#### [ASSIGNED TASK]
Examine the records and identify each line that includes the string "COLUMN". Copy those lines.

[Data items]

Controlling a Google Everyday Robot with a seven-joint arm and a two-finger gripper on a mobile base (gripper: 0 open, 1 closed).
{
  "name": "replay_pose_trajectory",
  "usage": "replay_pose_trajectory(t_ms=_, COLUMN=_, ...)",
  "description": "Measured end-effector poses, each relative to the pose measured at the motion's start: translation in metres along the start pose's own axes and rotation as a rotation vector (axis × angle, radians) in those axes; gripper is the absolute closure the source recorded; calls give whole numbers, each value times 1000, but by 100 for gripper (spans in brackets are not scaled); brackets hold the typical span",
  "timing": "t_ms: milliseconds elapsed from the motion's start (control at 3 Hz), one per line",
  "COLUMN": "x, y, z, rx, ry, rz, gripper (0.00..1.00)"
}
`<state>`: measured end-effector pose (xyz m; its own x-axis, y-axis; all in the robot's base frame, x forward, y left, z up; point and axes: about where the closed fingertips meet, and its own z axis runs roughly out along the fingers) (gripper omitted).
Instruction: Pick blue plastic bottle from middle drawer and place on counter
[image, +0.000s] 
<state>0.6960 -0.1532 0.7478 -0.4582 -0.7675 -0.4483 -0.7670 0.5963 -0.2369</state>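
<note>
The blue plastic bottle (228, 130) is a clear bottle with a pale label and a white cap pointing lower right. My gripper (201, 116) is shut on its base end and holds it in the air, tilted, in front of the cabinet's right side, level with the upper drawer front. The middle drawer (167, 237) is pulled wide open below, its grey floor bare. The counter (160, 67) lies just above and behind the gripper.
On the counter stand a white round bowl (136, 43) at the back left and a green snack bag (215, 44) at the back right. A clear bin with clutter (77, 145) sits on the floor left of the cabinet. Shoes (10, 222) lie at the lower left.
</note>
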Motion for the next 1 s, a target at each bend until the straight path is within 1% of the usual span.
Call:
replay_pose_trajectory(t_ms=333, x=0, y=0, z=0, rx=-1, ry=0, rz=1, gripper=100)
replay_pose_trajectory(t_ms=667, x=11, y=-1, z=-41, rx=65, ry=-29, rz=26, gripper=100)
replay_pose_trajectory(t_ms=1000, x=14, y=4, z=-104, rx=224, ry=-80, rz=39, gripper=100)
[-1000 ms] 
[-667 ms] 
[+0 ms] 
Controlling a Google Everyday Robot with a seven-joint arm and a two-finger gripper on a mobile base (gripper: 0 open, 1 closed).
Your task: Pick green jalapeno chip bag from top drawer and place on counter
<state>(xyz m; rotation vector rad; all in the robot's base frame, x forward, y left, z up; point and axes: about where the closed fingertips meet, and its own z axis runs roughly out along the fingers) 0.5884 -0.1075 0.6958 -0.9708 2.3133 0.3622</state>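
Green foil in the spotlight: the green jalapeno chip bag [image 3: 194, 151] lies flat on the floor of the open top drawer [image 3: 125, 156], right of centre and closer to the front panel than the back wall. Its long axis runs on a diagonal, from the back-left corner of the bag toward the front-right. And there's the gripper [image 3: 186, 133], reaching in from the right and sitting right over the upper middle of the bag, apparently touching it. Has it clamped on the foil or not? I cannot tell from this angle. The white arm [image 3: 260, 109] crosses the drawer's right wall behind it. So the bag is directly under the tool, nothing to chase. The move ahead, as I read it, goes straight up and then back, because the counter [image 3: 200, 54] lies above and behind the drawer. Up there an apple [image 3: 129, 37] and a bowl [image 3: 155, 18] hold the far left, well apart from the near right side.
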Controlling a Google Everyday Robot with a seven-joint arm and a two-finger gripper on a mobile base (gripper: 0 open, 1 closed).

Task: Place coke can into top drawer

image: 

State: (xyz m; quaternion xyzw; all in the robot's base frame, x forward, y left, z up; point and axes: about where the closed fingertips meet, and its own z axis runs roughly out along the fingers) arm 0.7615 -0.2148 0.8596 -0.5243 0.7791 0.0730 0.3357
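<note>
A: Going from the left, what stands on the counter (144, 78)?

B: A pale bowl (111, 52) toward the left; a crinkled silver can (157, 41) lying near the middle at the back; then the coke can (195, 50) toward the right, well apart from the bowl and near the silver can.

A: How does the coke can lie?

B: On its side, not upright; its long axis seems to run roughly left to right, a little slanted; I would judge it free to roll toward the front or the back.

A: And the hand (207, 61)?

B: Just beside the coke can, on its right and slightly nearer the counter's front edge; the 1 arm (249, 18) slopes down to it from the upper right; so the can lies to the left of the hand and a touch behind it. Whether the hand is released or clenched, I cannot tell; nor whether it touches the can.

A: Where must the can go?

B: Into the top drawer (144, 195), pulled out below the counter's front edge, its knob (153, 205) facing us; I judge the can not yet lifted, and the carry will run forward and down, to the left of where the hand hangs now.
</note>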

#### [OUTPUT OF THE TASK]
  "usage": "replay_pose_trajectory(t_ms=_, COLUMN=_, ...)",
  "COLUMN": "x, y, z, rx, ry, rz, gripper (0.00..1.00)"

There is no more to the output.